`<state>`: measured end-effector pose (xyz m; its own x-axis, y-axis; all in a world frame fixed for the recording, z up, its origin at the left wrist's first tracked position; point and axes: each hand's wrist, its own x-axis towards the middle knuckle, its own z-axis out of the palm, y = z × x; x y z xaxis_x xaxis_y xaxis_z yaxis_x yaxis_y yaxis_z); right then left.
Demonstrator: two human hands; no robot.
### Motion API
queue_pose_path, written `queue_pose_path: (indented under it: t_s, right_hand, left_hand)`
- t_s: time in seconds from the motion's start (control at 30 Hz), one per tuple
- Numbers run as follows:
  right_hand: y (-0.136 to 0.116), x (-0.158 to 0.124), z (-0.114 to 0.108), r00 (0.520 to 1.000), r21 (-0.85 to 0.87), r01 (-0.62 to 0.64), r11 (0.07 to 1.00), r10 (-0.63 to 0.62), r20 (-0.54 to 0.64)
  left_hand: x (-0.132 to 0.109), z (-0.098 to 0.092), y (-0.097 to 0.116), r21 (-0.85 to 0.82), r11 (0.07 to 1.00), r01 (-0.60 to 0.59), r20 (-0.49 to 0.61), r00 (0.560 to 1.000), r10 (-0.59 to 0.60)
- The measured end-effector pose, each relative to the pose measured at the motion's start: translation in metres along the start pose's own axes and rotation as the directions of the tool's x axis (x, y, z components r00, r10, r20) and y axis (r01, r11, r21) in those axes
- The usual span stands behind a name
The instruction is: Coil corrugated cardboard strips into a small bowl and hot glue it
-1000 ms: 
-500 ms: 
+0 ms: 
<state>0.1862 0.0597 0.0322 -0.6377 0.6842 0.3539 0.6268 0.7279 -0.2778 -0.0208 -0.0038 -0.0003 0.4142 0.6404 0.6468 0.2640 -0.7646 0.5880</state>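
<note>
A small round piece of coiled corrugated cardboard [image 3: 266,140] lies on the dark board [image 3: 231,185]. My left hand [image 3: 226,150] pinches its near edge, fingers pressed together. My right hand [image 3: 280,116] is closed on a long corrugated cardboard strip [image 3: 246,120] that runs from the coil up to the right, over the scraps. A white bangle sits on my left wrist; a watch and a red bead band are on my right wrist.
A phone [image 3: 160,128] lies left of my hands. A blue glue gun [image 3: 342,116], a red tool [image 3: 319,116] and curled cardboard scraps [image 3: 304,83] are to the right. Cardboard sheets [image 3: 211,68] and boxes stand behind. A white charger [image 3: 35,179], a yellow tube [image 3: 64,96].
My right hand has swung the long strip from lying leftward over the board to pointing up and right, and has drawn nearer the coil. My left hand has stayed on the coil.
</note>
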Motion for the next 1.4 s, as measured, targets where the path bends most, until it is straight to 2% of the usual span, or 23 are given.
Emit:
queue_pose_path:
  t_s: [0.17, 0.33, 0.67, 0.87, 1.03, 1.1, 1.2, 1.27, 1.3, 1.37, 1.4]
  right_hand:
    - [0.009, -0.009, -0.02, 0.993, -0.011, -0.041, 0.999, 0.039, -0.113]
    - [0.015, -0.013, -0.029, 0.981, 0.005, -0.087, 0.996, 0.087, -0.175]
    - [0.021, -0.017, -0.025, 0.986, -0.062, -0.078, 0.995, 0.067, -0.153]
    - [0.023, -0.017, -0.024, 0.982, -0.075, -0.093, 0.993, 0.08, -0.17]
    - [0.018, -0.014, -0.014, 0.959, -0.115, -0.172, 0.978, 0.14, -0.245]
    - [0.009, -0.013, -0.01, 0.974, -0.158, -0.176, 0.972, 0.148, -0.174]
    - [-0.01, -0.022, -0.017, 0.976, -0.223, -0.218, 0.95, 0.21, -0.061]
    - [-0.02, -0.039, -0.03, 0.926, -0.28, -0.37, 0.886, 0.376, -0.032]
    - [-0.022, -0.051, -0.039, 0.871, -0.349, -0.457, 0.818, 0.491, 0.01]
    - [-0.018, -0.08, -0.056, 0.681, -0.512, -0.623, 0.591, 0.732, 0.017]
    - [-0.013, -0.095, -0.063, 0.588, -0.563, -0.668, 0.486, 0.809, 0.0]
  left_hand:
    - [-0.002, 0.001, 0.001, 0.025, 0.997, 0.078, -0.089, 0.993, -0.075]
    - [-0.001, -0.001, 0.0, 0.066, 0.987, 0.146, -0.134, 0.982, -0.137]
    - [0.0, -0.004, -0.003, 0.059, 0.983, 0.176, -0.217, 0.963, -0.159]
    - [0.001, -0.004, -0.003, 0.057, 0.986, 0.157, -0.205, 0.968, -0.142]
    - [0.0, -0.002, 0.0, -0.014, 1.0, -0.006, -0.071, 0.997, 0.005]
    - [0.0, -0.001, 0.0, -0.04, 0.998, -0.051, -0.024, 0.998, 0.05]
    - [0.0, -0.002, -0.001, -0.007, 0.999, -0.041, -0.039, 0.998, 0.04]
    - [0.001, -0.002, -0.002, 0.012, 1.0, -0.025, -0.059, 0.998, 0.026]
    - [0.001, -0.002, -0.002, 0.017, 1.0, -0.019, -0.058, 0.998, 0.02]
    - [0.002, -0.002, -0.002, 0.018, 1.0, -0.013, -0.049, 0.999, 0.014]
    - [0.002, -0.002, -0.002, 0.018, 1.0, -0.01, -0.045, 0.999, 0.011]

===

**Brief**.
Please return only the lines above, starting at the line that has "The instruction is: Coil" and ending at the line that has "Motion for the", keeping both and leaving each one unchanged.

**Task output**.
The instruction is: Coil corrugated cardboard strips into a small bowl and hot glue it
-1000 ms: 
-500 ms: 
+0 ms: 
<state>0.1862 0.0597 0.0322 -0.6377 0.6842 0.3539 0.6268 0.7279 -0.2778 -0.0208 -0.0038 -0.0003 0.4142 0.6404 0.6468 0.2640 -0.7646 0.5880</state>
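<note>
A small round piece of coiled corrugated cardboard [image 3: 266,140] lies on the dark board [image 3: 231,185]. My left hand [image 3: 226,150] pinches its near edge, fingers pressed together. My right hand [image 3: 280,116] is closed on a long corrugated cardboard strip [image 3: 246,120] that runs from the coil up to the right, over the scraps. A white bangle sits on my left wrist; a watch and a red bead band are on my right wrist.
A phone [image 3: 160,128] lies left of my hands. A blue glue gun [image 3: 342,116], a red tool [image 3: 319,116] and curled cardboard scraps [image 3: 304,83] are to the right. Cardboard sheets [image 3: 211,68] and boxes stand behind. A white charger [image 3: 35,179], a yellow tube [image 3: 64,96].
My right hand has swung the long strip from lying leftward over the board to pointing up and right, and has drawn nearer the coil. My left hand has stayed on the coil.
</note>
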Motion for the next 1.4 s, as measured, targets where the path bends most, until it is straight to 2% of the usual span, or 23 are given.

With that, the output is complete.